### The problem
Show all lines from the data that include the word "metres".

### Recorded data
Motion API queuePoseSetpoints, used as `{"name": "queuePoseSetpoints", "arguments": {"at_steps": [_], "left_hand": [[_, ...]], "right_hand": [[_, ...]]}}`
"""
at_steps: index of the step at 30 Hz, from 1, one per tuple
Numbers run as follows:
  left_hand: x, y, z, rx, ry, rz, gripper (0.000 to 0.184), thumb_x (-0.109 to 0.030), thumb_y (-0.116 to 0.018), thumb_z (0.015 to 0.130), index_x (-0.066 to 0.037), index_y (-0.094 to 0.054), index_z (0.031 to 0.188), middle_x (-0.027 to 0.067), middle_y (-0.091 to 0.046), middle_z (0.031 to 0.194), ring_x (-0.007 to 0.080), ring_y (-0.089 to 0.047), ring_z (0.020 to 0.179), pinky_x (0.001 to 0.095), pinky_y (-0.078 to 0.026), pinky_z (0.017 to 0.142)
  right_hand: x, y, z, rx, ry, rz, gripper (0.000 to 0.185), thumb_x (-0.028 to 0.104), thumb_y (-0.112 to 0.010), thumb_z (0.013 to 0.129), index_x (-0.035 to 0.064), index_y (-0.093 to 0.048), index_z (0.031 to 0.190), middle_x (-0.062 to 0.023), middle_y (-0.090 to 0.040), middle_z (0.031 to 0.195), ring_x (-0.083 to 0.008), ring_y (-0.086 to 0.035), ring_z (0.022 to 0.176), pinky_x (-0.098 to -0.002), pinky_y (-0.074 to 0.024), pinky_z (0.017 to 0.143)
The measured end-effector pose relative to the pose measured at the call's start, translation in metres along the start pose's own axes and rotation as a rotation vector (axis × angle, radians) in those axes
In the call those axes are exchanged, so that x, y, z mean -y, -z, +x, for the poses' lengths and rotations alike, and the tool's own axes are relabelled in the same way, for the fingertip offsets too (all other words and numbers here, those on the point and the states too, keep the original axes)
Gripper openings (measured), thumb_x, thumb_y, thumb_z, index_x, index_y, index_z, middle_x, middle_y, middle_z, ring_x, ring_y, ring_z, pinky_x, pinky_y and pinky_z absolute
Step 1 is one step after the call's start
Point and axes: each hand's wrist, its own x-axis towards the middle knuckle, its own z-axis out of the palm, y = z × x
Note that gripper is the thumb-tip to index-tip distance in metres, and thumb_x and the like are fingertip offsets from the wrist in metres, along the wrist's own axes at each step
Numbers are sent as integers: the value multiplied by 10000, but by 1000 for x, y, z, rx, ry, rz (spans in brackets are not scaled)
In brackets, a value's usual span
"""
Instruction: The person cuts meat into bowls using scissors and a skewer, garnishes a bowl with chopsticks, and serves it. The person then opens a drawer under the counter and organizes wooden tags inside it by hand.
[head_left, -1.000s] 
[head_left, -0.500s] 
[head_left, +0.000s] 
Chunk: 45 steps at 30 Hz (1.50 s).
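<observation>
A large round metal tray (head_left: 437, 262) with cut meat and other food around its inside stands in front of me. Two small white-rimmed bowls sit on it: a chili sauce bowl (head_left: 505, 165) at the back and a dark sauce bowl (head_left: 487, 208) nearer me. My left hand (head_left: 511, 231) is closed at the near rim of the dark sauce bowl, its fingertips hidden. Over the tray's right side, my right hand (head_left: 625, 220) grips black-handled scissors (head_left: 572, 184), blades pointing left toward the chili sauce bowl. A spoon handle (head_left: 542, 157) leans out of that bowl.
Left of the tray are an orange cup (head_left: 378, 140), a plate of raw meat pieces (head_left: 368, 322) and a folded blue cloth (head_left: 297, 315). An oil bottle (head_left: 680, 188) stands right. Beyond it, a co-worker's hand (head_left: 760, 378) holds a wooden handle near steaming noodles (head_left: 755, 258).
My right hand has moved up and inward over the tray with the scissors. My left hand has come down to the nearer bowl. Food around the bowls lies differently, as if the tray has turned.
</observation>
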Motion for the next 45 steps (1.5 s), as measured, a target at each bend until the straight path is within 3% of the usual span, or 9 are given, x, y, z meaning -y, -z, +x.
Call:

### Reply
The measured end-effector pose relative to the pose measured at the call's start, translation in metres along the start pose's own axes and rotation as a rotation vector (axis × angle, radians) in those axes
Note that gripper is the thumb-tip to index-tip distance in metres, and thumb_x and the like are fingertip offsets from the wrist in metres, along the wrist's own axes at each step

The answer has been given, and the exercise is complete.